II. Replacing the TPLF Rule
If the above observation holds, then the logical question to follow for the common good of the long suffering Ethiopians is the question of replacing the TPLF regime. This derives from the undisputable fact that any peoples in the modern age are masters of their own destiny, and that they ought to be able to choose their rulers and enshrine the rule of law. Again, some regime apologists have told us that since the TPLF paid huge sacrifices to remove the Dergue regime and was instrumental in its demise, it has garnered the right to ride roughshod over the Ethiopian people. This argument, in particular, in its claim of sacrifices, is absolutely wrong. More importantly, however, no people anywhere have signed away their rights for a self-appointed "liberator". The Ethiopian people have not entered into any agreement with TPLF or anybody else on this matter.
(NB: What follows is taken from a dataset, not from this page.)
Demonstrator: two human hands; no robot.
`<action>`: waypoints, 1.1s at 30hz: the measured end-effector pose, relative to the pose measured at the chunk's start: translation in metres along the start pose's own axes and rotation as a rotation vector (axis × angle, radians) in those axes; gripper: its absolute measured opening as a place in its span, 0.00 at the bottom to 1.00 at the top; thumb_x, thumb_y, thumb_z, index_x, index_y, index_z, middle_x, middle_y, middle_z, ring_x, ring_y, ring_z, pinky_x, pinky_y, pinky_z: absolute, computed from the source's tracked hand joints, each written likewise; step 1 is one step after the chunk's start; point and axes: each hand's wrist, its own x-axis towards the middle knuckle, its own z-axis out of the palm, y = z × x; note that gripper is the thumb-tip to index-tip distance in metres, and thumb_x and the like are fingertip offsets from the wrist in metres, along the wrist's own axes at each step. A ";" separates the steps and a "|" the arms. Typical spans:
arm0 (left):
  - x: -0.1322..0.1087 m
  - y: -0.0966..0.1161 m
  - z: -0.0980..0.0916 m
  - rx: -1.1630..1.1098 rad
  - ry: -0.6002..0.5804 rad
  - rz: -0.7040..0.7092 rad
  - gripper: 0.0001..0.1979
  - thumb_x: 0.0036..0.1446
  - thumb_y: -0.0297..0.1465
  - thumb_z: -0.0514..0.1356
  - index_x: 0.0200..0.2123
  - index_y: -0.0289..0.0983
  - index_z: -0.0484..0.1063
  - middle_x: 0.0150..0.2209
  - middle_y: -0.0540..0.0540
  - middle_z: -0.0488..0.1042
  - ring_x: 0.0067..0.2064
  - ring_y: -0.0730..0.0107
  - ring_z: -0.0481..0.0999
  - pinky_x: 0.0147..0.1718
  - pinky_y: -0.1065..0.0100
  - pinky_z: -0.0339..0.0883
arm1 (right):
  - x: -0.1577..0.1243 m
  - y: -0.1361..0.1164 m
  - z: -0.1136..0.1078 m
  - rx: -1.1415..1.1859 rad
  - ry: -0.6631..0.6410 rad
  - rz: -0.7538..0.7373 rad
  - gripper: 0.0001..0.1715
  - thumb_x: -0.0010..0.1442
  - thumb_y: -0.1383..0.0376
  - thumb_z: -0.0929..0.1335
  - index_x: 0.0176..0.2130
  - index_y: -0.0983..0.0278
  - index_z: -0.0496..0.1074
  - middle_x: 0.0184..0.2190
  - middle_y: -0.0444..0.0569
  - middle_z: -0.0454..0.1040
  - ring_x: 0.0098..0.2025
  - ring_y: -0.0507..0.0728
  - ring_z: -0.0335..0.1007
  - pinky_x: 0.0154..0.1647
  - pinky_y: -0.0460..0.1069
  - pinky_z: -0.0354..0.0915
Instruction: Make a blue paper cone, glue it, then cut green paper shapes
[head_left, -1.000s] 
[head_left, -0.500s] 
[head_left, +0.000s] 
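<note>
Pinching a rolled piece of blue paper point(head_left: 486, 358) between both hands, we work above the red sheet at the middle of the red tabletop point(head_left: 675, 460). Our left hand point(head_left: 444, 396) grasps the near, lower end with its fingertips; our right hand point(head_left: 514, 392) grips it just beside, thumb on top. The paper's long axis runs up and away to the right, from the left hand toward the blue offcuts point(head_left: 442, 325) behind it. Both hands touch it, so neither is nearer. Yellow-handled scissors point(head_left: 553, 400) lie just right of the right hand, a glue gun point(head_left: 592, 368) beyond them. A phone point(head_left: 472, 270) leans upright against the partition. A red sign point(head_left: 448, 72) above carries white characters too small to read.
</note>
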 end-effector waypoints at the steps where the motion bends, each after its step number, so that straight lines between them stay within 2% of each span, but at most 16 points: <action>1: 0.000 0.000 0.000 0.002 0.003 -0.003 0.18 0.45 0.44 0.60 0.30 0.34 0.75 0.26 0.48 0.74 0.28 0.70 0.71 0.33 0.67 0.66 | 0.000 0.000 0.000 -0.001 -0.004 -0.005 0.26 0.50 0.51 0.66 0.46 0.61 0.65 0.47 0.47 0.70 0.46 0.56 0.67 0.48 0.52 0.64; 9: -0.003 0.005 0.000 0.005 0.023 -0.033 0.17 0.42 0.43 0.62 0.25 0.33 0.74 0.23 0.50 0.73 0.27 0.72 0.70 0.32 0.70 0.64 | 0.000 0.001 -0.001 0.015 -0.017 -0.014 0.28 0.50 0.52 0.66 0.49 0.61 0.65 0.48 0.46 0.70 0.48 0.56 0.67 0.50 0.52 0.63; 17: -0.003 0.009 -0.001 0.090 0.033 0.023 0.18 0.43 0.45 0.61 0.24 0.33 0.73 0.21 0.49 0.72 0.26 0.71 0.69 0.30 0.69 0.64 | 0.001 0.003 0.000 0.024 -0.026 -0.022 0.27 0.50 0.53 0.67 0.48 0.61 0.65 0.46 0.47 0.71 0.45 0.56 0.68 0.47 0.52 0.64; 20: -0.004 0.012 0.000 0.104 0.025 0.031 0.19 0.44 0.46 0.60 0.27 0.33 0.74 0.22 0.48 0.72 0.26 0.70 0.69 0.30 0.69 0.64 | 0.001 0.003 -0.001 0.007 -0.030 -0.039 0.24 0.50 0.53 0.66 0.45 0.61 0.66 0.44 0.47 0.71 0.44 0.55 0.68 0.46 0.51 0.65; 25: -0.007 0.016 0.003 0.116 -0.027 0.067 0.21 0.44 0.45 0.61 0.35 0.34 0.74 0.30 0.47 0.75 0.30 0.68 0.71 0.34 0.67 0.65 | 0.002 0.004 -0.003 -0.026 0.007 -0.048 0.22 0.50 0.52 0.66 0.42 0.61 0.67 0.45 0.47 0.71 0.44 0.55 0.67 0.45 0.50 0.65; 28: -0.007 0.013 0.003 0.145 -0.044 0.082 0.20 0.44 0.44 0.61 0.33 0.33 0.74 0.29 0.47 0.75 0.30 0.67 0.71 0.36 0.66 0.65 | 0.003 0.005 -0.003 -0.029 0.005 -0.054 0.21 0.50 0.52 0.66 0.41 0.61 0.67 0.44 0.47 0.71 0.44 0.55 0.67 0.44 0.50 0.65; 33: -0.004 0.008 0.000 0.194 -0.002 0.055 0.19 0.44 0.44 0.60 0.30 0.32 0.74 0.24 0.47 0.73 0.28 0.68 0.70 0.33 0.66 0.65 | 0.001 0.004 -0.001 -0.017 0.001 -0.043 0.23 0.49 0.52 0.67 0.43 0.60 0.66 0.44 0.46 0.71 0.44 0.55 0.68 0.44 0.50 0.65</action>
If anything, they have time and again struggled to get rid of despotic regimes and these struggles remain at the heart of the democratic quest in today's Ethiopia.
In order for Ethiopians to decide the type of constitution they want and socio-economic programs implemented, there needs to be a level field for competing ideas through the instrument of political parties. The TPLF regime, by monopolizing all mass media and the instruments of state, has adamantly closed the path for peaceful political competition. The recent response to UEDF from Meles Zenawi caps the regime's long-standing position. In light of this, opposition parties in Ethiopia are faced with the not-so-easy task of confronting a fully armed and financed regime to reclaim their rights.
III. UEDF's Minimum Program
The 15 parties in UEDF have one major overarching goal: to submit to the decision of the Ethiopian people for democratic governance. Although each party has its own political program, all the constituent parties have adopted a common minimum program around which they will operate as UEDF. These include the following:
- One-person-one vote
- Equality before the law for all Ethiopians
- Separation of governmental powers
- Human, civic and bill of rights
- The respect for minority and women's rights
- Economic rights, such as access to clean water and food
- A market based economy
- A professional national army independent of any political party
On elections, the UEDF has resolved that it will struggle to create a level electoral field so that the constituent parties can compete in the upcoming federal and parliamentary elections in 2005. The issues that will fulfill fair and free elections, such as an independent election board, international poll observers, and equal access to the media have been specified. If and when these conditions are met, then the UEDF will ensure in coordinating and selecting parties that should run for specific offices and regions to maximize victory for the opposition and advance the democratic struggle.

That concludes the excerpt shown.